▸ **Work item**
Word for word, please restate the lines from the beginning of the data through the line in which "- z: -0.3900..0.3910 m" appears.
(Beginning of Data provided)
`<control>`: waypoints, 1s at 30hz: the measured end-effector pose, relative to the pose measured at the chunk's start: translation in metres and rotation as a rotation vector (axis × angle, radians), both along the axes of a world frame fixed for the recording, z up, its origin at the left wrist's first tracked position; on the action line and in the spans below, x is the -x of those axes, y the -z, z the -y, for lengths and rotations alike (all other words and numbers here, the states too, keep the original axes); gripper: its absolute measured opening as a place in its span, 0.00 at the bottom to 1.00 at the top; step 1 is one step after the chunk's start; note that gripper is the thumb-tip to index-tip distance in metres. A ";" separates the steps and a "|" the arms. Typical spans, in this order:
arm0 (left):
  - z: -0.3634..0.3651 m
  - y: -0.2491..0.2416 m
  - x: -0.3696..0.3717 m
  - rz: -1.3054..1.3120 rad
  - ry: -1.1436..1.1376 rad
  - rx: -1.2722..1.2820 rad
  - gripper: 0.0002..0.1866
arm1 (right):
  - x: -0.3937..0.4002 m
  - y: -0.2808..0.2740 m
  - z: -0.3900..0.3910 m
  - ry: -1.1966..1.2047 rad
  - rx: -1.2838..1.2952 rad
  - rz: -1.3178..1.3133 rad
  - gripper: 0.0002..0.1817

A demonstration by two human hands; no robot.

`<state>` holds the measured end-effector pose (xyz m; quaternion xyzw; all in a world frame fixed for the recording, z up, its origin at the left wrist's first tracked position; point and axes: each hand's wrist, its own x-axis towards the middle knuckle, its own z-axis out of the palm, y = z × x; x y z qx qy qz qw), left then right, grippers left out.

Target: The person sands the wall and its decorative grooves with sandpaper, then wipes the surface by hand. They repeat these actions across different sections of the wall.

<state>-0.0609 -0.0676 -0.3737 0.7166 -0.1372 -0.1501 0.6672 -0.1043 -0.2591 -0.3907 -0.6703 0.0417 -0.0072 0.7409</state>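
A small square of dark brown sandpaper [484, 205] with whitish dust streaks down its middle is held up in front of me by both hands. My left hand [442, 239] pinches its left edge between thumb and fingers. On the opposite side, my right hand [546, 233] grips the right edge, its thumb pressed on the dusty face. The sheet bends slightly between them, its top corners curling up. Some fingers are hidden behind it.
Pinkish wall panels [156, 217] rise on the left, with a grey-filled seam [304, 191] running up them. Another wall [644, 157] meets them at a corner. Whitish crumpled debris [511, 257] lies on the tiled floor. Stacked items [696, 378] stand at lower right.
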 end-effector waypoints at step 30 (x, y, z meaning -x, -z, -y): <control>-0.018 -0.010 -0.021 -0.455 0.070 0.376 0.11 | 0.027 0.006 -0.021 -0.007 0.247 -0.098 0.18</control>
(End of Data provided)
▸ **Answer area**
`<control>`: waypoints, 1s at 30hz: the measured end-effector pose, relative to the pose measured at the chunk's start: translation in metres and rotation as a rotation vector (axis × angle, radians), both along the axes of a world frame fixed for the recording, z up, its origin at the left wrist's first tracked position; on the action line and in the spans below, x is the -x of those axes, y the -z, z the -y, for lengths and rotations alike (all other words and numbers here, the states too, keep the original axes); gripper: its absolute measured opening as a place in its span, 0.00 at the bottom to 1.00 at the top; step 1 is one step after the chunk's start; note that gripper is the thumb-tip to index-tip distance in metres. A ";" separates the steps and a "|" the arms. Typical spans, in this order:
arm0 (left):
  - z: -0.3634..0.3651 m
  - y: -0.2491..0.2416 m
  - x: -0.3696..0.3717 m
  - rz: -1.3054..1.3120 rad
  - ry: -1.1436..1.1376 rad
  - rx: -1.2722..1.2820 rad
  - gripper: 0.0002..0.1866
arm1 (right):
  - x: -0.3937..0.4002 m
  - y: -0.2808..0.2740 m
  - z: -0.3900..0.3910 m

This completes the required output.